Counteracting natural age-related changes
The longer we can encourage our elderly relatives to remain physically active, the longer they will benefit from an independent lifestyle. There’s no way of getting away from the fact that as we get older certain things begin to happen to our bodies. We lose bone density and muscle strength, our levels of body fat increase, our coordination becomes poorer and our joints begin to stiffen.
Having said that, we do have a certain amount of control over the rate at which we experience this decline and the way in which it interferes (or not) in our day-to-day lives. In fact, medical research suggests that at least half of the age-related changes to muscles, bones and joints are caused by disuse, which is why exercise is so important.
Physiotherapists are trained to carefully and safely guide elderly patients through a series of exercises designed to help them with their specific needs. Being able to exercise at home between physiotherapy sessions gives elderly patients the confidence they need to take matters into their own hands and restores a little of that independent feeling that’s so important to staying young and full of life.
At myPhysioSA, we offer various classes that are suitable including balance classes, gentle Pilates classes and group fitness classes in our Fitness Studios.
Internal protection and strength
Physiotherapy can also help the elderly improve cardiovascular circulation by strengthening cardiac output and decreasing blood pressure.

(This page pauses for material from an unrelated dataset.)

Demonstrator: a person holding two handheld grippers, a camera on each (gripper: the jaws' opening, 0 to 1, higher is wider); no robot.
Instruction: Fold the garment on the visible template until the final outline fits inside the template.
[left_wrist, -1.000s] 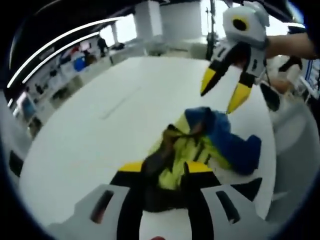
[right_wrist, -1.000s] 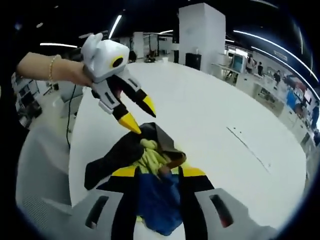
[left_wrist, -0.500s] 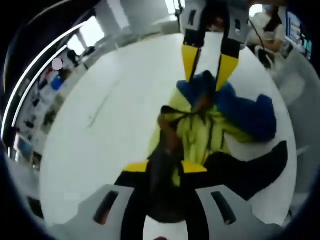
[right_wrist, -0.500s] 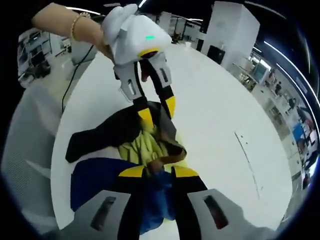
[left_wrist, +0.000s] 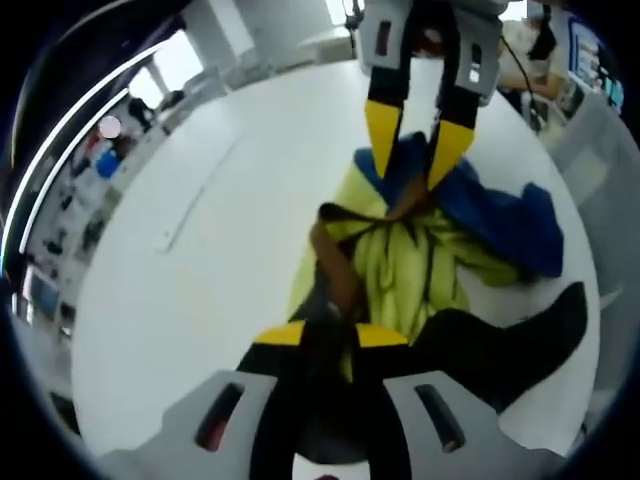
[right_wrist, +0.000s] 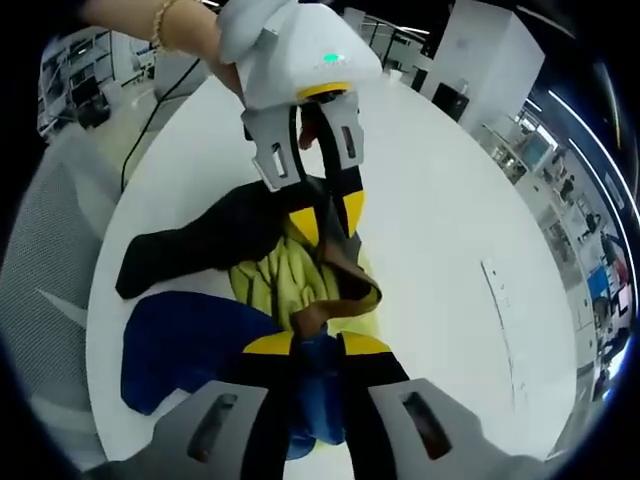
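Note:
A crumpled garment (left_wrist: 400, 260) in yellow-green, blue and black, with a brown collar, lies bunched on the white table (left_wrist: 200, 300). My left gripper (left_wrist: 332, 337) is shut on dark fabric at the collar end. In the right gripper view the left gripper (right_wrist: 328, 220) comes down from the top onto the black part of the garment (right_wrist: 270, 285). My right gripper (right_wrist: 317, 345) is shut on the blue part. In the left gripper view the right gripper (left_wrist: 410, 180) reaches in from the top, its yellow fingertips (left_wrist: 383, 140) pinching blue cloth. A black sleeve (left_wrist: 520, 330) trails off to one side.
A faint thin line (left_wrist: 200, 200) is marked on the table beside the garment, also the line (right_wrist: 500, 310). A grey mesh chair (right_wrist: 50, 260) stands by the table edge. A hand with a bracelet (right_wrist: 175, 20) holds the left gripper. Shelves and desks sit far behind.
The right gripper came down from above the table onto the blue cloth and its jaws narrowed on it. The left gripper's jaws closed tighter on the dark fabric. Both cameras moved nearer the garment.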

This, in turn, helps to protect them from developing cardiovascular diseases and minimises the threat of congestive heart failure.
Diabetes can be another worrying problem for the ageing population. Indeed, according to the Australian Bureau of Statistics, almost one in five people aged 75 and over, the equivalent of 18.4%, were suffering from diabetes in 2014-15. Exercise can help to reduce the risk of developing diabetes, as it enhances the body’s ability to effectively produce and use insulin. It also helps to control blood sugar levels in those patients who already suffer from the condition. Our Exercise Physiologists and Physiotherapists can give safe and effective physical activity programs and advice.
Recuperation after an accident
On a final note, most elderly people are concerned about not feeling as quick and steady on their feet as they used to and of finding it difficult to cope with stairs. As muscles weaken, coordination depletes and joints stiffen, our elderly relatives are at a greater risk of experiencing a fall that could lead to a painful fracture and months of recovery. The Australian and New Zealand Falls Prevention Society predicts that by 2050 around 23% (8.1 million people) aged over 65 will suffer the consequences of a fall.
Physiotherapy can ensure a full and effective recovery from most types of accidents by gradually helping patients regain the physical strength and mobility they once had. The exercises they learn to practice in each session can also go a long way to preventing other falls and accidents in the future.
So if you are concerned about the wellbeing of your elderly relative, or if you’re worried that they seem to be withering away, that they’ve lost the sense of life and energy they once had, it might be time to consider treating them to a little professional care.